Hi, Hey, Hello!
Today is the last post of my Get to Know Me fortnight. It’s been fun creating these posts, so I hoped you enjoyed reading them and getting to know me a little better.
I started this fortnight with Confession Sunday, so I’m gonna end with a confession as well because I like symmetry like that.
Confession: I am a chronic editor.
For most of these blog posts, especially the creative writing pieces, I hand write them in the crisp white pages of my trusty A5 notebook. I write the date at the top of the page and if I take more than one day to write something I write a second date above the continuation. I then leave it a few days and slip a red biro into my hand and start editing. Sometimes it’s just the odd word here or there I have to change. Sometimes I have to add whole sentences and change characters actions or make it apparent who is saying what because I didn’t do that when I was wielding a black biro. I go through pages of dialogue to edit and tweak things so they make a bit more sense. I write a date in red at the top next to that black one as a reference and then I firmly close the notebook.
A couple of days later I open it again and type it up. With this comes more editing. The little things that I missed in the tangle of black and red. A missing comma, full stop or quotation mark. I correct the odd foolish spelling or grammar mistake. I clean up sentences that I didn’t notice had become messy on the page. I add things that I have forgotten or take out things that I realise, as I type, aren’t necessary anymore. I try my best to get it to a stage where I am happy putting it out in the universe. To a stage where I am okay with it existing outside of the safe cover of my reliable A5 notebook. I usually get it to that stage, obviously, there would be no blog if I didn’t.
I did this with essays as well, especially in my final year. But the stakes were kind of higher. I was more meticulous with the editing. I would draft, edit, re-draft, edit, re-draft again and that final edit was usually the one I sent. It was harder to let them go. To know that once I pushed submit the tutors that knew my name and face and who I saw on a weekly basis were going to have it and mark and kind of judge it. When you kind of rely on the fact that you are somewhat okay with words and then you put time and effort in when you know that someone you sort of know is going to read it and assess it the editor in me goes crazy.
That’s why I made a point to never read it properly as an essay again when I got it back. I would obviously read the tutor’s comments, but it was a disjointed reading. I read it out of sequence and therefore largely out of context, I learnt I couldn’t notice the problems if I did that way. I never read an essay back from start to finish after it was submitted. It would have sent me mad. I would see all the things I could have changed, all the clumpy sentences that could have been refined so I could get my points across better, all the foolish errors that would have been magnified because I was an English student and I should definitely know better. It worked for me, I saved myself a lot of ‘pain’.
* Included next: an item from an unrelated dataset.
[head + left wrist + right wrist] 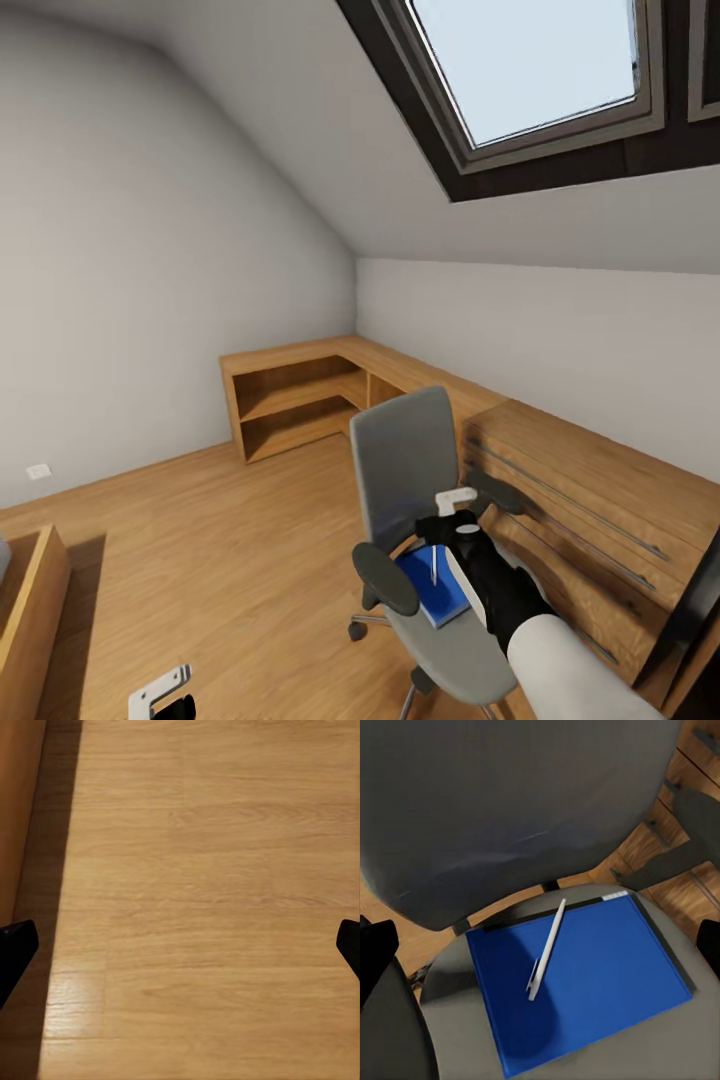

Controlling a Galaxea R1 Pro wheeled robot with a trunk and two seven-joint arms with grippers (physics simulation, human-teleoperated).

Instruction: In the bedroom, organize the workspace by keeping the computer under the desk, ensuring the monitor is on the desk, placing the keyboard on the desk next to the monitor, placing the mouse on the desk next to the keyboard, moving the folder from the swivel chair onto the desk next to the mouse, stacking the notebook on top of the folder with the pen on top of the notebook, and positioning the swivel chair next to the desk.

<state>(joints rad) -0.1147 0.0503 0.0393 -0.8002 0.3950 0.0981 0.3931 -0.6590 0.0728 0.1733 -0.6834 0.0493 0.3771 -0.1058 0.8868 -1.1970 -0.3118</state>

I do not take that practice with my blog posts.
I think I have gotten them to a stage where I am happy with them. And in that moment in time I am. They are good, I am proud of them, I am a-okay with people reading them. The problem arises when I end up on my blog so that I can get a link for a post and I end up reading it again. I see the tiny errors, I think of better ways to phrase sentences. I notice something wrong with the formatting, or a typo that is actually glaringly obvious but I hadn’t seen before.
And then I cave and click that taunting edit button. I tell myself that I will just change the typos and I do. But I also clean up sentences and change little things so that I’m happy with them again. Then I click update and try to leave it the hell alone. I usually succeed in that. But sometimes I don’t and the cycle starts all over again.
It’s almost vicious in its nature. Actually not almost. It is. A vicious, vicious cycle.
One of the main reasons I haven’t actually fully finished my NaNo novel is because I keep re-editing scenes that I have already written. It’s like I can’t think of anything new until I finish getting what I have already written perfect.
Because that’s what this is right? It’s me striving for a perfection that I am never gonna get because there is ALWAYS going to be something to change. Even if I get rid of all the typos and spelling/grammar problems I will always find something to change with every new look at it. It’s dangerous. And I’m gonna be honest here, it’s really uncharacteristic for me.
I am not a perfectionist. I have gotten good at accepting flaws and mistakes and all that jazz. I have never strived for perfection because I know I am never gonna achieve it. I made peace with that. But you give me a piece of paper and tell me to write with the knowledge that somebody somewhere out there is going to read it and perfect is all I can think of. Who it has to be perfect for I don’t know. Reading is a subjective act, everybody takes something different away from the same words on a page. It will never be perfect and there is a huge part of me that knows that. A part that is screaming at me to stop trying to achieve perfection because it doesn’t exist. But in this avenue, in the only thing that I think I am good at, I can’t help it.
Parentheses count: 1. See you on Wednesday!
(Full disclosure I got my dates mixed up and added an extra week to March, so given that it is the last Sunday of the month, my March playlist will come at some point later today.)